- Exercise -
For each line of the listing, output an exact copy.

··········

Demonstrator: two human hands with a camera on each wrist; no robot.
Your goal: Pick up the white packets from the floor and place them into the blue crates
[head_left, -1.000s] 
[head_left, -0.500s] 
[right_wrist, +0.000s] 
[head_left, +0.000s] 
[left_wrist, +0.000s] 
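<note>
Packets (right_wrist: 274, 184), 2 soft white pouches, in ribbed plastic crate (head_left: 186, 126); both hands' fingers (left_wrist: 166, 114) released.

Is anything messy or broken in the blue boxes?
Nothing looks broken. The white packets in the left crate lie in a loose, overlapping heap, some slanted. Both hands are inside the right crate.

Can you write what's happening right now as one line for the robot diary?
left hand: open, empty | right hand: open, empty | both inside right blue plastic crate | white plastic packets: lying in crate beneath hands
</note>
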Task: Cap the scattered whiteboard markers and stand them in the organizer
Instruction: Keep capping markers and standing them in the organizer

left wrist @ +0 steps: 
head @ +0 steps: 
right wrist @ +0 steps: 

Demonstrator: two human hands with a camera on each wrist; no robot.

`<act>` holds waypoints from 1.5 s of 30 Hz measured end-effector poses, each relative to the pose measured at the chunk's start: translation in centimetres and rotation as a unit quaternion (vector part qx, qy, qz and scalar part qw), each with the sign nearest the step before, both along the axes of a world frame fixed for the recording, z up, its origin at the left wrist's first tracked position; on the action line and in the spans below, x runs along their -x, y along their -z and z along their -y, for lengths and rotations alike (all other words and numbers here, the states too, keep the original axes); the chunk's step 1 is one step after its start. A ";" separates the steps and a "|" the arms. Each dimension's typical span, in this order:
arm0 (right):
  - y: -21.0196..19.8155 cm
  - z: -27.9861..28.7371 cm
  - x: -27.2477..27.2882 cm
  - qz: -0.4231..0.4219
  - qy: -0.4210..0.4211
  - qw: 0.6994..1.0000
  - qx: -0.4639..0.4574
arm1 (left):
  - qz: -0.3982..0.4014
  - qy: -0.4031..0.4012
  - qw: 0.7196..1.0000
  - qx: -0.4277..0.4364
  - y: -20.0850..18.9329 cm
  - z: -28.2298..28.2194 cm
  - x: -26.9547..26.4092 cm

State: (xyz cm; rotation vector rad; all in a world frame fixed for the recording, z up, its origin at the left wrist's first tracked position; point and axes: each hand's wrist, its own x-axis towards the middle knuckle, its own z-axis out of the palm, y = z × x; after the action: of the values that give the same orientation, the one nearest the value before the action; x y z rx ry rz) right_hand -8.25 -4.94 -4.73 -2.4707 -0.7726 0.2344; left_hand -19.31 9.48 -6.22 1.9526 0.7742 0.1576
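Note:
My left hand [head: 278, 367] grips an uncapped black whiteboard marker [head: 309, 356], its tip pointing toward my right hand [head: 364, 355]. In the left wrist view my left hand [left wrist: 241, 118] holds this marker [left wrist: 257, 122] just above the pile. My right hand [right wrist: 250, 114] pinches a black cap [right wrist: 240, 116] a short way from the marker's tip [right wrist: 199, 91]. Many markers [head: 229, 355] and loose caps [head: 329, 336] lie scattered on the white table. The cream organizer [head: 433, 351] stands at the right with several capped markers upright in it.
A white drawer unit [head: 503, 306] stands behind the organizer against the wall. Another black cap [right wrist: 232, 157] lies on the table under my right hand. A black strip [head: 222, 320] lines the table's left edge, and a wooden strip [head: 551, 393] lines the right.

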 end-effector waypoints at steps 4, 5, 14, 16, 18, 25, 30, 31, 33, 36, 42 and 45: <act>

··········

- Result for this task -
Demonstrator: two human hands with a camera on each wrist; no robot.
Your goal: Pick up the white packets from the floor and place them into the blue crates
[head_left, -1.000s] 
[head_left, -0.500s] 
[right_wrist, +0.000s] 
[head_left, +0.000s] 
[left_wrist, +0.000s] 
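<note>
Packets (right_wrist: 274, 184), 2 soft white pouches, in ribbed plastic crate (head_left: 186, 126); both hands' fingers (left_wrist: 166, 114) released.

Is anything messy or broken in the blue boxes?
Nothing looks broken. The white packets in the left crate lie in a loose, overlapping heap, some slanted. Both hands are inside the right crate.

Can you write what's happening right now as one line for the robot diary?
left hand: open, empty | right hand: open, empty | both inside right blue plastic crate | white plastic packets: lying in crate beneath hands
</note>
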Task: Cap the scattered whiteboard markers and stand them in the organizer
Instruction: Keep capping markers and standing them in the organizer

left wrist @ +0 steps: 
head @ +0 steps: 
right wrist @ +0 steps: 

Demonstrator: two human hands with a camera on each wrist; no robot.

`<act>` holds waypoints from 1.5 s of 30 Hz measured end-effector poses, each relative to the pose measured at the chunk's start: translation in centimetres and rotation as a unit quaternion (vector part qx, qy, qz and scalar part qw), each with the sign nearest the step before, both along the axes of a world frame fixed for the recording, z up, its origin at the left wrist's first tracked position; on the action line and in the spans below, x runs along their -x, y along their -z and z along their -y, for lengths and rotations alike (all other words and numbers here, the states too, keep the original axes); the chunk's step 1 is one step after its start. A ";" separates the steps and a "|" the arms. Each dimension's typical span, in this order:
arm0 (right):
  - y: -21.0196..19.8155 cm
  - z: -27.9861..28.7371 cm
  - x: -27.2477..27.2882 cm
  - qz: -0.4231..0.4219
  - qy: -0.4210..0.4211
  - qw: 0.6994..1.0000
  - qx: -0.4639..0.4574
arm1 (left):
  - qz: -0.3982..0.4014
  - qy: -0.4031..0.4012
  - qw: 0.7196..1.0000
  - qx: -0.4277..0.4364
  - y: -20.0850..18.9329 cm
  - z: -28.2298..28.2194 cm
  - x: -26.9547..26.4092 cm

State: (xyz cm; rotation vector rad; all in a world frame fixed for the recording, z up, its origin at the left wrist's first tracked position; point and axes: each hand's wrist, its own x-axis towards the middle knuckle, its own z-axis out of the palm, y = z × x; after the action: of the values that give the same orientation, the one nearest the value before the action; x y z rx ry rz) right_hand -8.25 -4.94 -4.73 -2.4707 -0.7726 0.2344; left_hand -19.31 9.48 -6.22 1.9526 0.7742 0.1576
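Note:
My left hand [head: 278, 367] grips an uncapped black whiteboard marker [head: 309, 356], its tip pointing toward my right hand [head: 364, 355]. In the left wrist view my left hand [left wrist: 241, 118] holds this marker [left wrist: 257, 122] just above the pile. My right hand [right wrist: 250, 114] pinches a black cap [right wrist: 240, 116] a short way from the marker's tip [right wrist: 199, 91]. Many markers [head: 229, 355] and loose caps [head: 329, 336] lie scattered on the white table. The cream organizer [head: 433, 351] stands at the right with several capped markers upright in it.
A white drawer unit [head: 503, 306] stands behind the organizer against the wall. Another black cap [right wrist: 232, 157] lies on the table under my right hand. A black strip [head: 222, 320] lines the table's left edge, and a wooden strip [head: 551, 393] lines the right.
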
 end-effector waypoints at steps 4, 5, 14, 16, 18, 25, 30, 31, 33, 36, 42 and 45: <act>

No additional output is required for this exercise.